Il luogo non poteva essere migliore: una vasta campagna, quieta ma non isolata, facente parte di un’area di preservazione ambientale della costa californiana; quindici ettari di morbide colline, di prati; una piccola fattoria, un maneggio; acqua in abbondanza. Lo chiamammo per questo “il ranch delle tre sorgenti”. Inoltre era a circa 20 km a sud di San Francisco: questo avrebbe significato frequenti e importanti contatti culturali di vario genere con la grande città.


Gli edifici, un po’ rovinati, richiedevano riparazioni: proprio il genere di lavoro pratico che, secondo Montessori, appassiona i ragazzi. Verificammo che era vero. I loro occhi si accesero quando videro gli utensili, le attrezzature e le vernici che avrebbero dovuto usare per riparare i locali in vista degli animali in arrivo. Bisognava anche preparare la zona-campeggio per la prossima estate.


Naturalmente vennero guidati da adulti esperti. In queste circostanze è quanto mai importante che il corpo insegnante sia composto da persone colte, affidabili, entusiaste, ricche di sense of humor, soprattutto aperte e oneste verso gli studenti, per saperli iniziare al vasto campo di conoscenze correlate con le attività della farm.


Tra gli adulti del ranch c’era Mouzart, un vero “umanista”. Insegnò loro come guidare un piccolo trattore. Quando cominciarono ad arrivare i primi animali da nutrire e da pulire a dovere, insegnò loro come tenere le stalle, strigliare i cavalli, mungere le capre.


Lentamente la fattoria prese forma. Acquistammo anche asini, pecore, tacchini, polli, fagiani, conigli e piccioni, senza contare gatti e cani. Piantammo alberi da frutta e organizzammo l’orto.


Un gruppo di studenti trovò una quarta sorgente e sviluppò un sistema completo di irrigazione. Fu un’esperienza concreta dalla quale impararono molto più che se avessero letto vari libri sull’argomento.


Ovviamente i ragazzi erano entusiasti di queste esperienze. Le loro energie erano arricchite dal sentimento di essere parte integrante di un processo creativo che in poche settimane sarebbe diventato la loro scuola. Constatavamo che il loro contributo era reale e autentico.


Alla fine fummo in grado di aprire i cancelli al campeggio estivo diurno che sarebbe durato due mesi. Era il luglio del ’77, con ventidue ragazzi dai sei ai quattordici anni che si gettarono nelle attività della fattoria come anatre nell’acqua.

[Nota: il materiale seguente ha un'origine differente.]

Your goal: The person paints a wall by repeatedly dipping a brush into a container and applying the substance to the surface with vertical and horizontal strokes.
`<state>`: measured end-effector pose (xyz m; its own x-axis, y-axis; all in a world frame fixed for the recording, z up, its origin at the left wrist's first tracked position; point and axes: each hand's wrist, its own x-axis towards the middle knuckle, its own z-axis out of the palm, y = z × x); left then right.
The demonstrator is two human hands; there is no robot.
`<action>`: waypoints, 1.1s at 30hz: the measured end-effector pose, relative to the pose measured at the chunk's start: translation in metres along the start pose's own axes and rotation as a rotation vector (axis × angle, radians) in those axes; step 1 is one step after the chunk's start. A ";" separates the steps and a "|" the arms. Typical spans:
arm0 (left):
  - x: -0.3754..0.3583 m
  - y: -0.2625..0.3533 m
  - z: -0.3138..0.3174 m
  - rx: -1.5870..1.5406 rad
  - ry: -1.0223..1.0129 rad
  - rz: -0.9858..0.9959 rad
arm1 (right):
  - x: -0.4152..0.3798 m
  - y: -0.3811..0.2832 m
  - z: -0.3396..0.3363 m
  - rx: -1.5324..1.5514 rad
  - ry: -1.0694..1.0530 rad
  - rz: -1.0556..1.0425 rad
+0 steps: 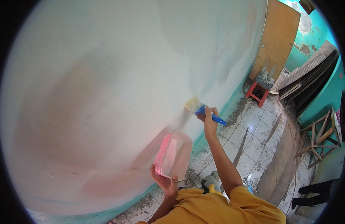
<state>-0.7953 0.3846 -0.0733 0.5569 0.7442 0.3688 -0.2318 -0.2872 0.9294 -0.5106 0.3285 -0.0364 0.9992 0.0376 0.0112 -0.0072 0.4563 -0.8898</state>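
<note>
My right hand [209, 116] is closed round the blue handle of a paintbrush [218, 119]. Its pale, paint-coated bristles point left, right at the white-painted wall [142, 89]. Lower down, my left hand [166, 183] grips the near end of a pink rectangular plastic tub [163, 154], thumb on one side and fingers on the other. The tub is tilted, and whitish paint smears coat its inside. Both the brush and the tub throw shadows on the wall, whose lower edge shows a turquoise band.
A red stool [257, 95] with a paint-splattered top stands by a brown wooden door [276, 37]. Stacked boards [310, 74] lean against the turquoise wall at right, above a wooden frame [319, 136]. Debris and stains mark the tiled floor [250, 143]. A person's dark-clothed legs [316, 193] show at lower right.
</note>
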 end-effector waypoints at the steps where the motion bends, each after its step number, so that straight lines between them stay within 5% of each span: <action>1: 0.000 0.001 0.000 -0.008 -0.001 -0.008 | 0.000 0.003 -0.007 -0.024 -0.002 -0.002; 4: 0.002 0.001 0.003 -0.030 -0.001 -0.017 | 0.018 -0.022 0.006 -0.033 -0.034 -0.130; 10: 0.001 0.001 0.003 -0.075 -0.016 -0.051 | 0.026 -0.178 0.099 0.140 -0.249 -0.452; 13: -0.001 -0.002 0.000 -0.047 -0.008 -0.061 | 0.032 -0.156 0.088 0.213 -0.236 -0.404; 19: 0.000 -0.001 -0.003 -0.076 0.019 -0.052 | 0.018 0.043 -0.018 0.154 0.068 0.063; 23: -0.002 0.000 -0.009 -0.048 0.015 -0.038 | 0.023 0.082 -0.053 -0.017 0.147 0.143; 29: 0.000 0.002 -0.002 0.010 0.007 -0.053 | 0.051 -0.098 0.043 0.181 -0.028 -0.252; 33: -0.001 -0.003 -0.001 0.010 -0.012 -0.051 | 0.055 -0.104 0.040 0.263 -0.092 -0.240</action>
<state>-0.7962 0.3855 -0.0769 0.5777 0.7505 0.3208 -0.1949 -0.2548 0.9471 -0.4564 0.3188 0.0750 0.9661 -0.0238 0.2569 0.2052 0.6746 -0.7091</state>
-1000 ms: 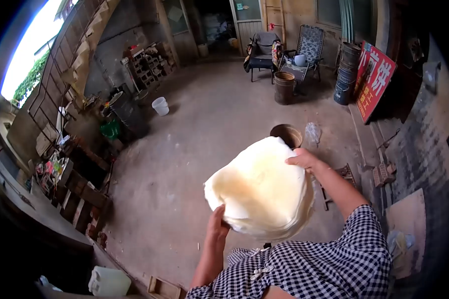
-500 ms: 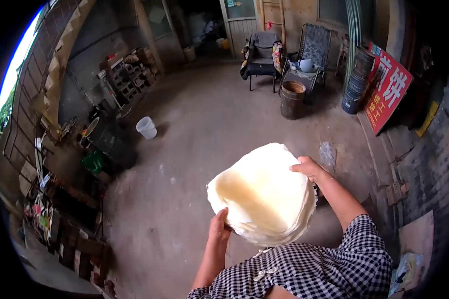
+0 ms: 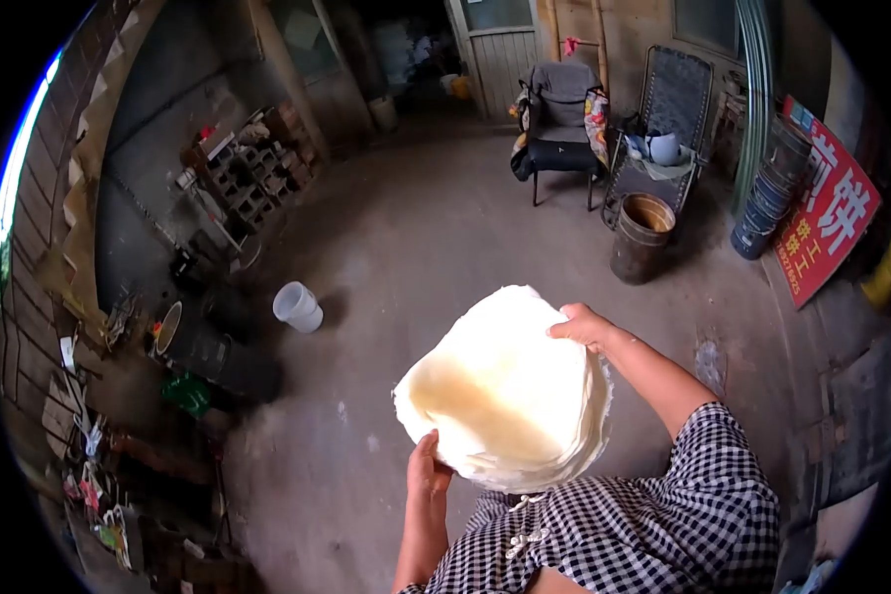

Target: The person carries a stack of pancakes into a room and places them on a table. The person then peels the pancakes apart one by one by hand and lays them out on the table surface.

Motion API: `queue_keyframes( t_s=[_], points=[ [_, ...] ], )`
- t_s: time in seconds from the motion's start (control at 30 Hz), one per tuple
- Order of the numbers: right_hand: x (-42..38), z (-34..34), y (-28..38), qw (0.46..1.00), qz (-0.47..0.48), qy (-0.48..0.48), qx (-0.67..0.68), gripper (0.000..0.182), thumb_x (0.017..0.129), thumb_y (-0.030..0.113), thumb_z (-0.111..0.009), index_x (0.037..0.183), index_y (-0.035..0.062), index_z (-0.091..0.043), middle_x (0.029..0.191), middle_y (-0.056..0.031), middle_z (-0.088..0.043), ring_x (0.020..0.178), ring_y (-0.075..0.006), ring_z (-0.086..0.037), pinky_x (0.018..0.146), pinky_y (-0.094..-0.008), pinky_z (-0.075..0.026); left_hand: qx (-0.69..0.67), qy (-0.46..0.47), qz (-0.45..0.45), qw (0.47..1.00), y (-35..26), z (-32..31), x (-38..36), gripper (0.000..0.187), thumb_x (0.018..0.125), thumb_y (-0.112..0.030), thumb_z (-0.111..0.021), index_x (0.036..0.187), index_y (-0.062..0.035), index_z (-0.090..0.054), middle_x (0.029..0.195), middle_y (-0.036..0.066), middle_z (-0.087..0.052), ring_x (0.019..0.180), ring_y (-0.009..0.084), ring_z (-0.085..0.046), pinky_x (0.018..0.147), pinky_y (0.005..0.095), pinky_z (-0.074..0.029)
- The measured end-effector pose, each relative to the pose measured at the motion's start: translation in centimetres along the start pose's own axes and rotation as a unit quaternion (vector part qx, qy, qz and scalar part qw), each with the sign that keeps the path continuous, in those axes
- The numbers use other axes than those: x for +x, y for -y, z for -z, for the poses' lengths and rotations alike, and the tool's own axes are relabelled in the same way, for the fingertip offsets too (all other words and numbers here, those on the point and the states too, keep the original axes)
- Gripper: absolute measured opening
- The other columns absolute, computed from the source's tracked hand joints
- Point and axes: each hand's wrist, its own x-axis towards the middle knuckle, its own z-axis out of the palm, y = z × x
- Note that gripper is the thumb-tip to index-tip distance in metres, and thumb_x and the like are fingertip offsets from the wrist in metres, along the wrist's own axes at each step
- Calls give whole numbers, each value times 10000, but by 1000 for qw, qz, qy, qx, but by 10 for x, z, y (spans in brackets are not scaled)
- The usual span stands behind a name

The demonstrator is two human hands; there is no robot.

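Note:
A thick stack of thin, pale pancakes (image 3: pixel 510 381) with ragged edges is held in front of my checked shirt, sagging in the middle. At its lower left edge, my left hand (image 3: pixel 428 465) grips it, thumb on top and the other fingers mostly hidden beneath. My right hand (image 3: pixel 584 329) is closed on the upper right edge, its thumb over the top sheet. The stack is tilted, with its far side higher in view.
Ahead on the concrete floor stand a white bucket (image 3: pixel 298 307), a rusty metal drum (image 3: pixel 643 238), a padded chair (image 3: pixel 562 129) and a recliner (image 3: pixel 675 109). A red sign (image 3: pixel 830 213) leans at the right. Dark barrels (image 3: pixel 213 351) and clutter line the left; a doorway (image 3: pixel 411 59) opens at the back.
The view has moved forward and turned left, so the chairs, drum and sign appear nearer and further right. Both hands keep hold of the pancake stack, which sits slightly further left in view.

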Motion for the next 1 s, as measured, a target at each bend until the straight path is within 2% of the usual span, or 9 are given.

Qui giocò un ruolo cruciale un altro adulto, Jean Sanders, abilissima in ogni attività manuale e artistica. Era chiamata dagli allievi “Mrs. Wolley” perché sapeva tutto sulla lana (wool), a partire dalla tosatura delle pecore. Insegnava come cardare, filare, tingere la lana con piante colte nei nostri boschi e infine come tesserla per farne cinture, sacche, bluse, scialli e fodere di cuscini. Non solo: sapeva indicare le piante selvatiche commestibili; suggeriva dove trovare la creta nei campi, come costruire il forno per la terracotta, come preparare candele o marmellate.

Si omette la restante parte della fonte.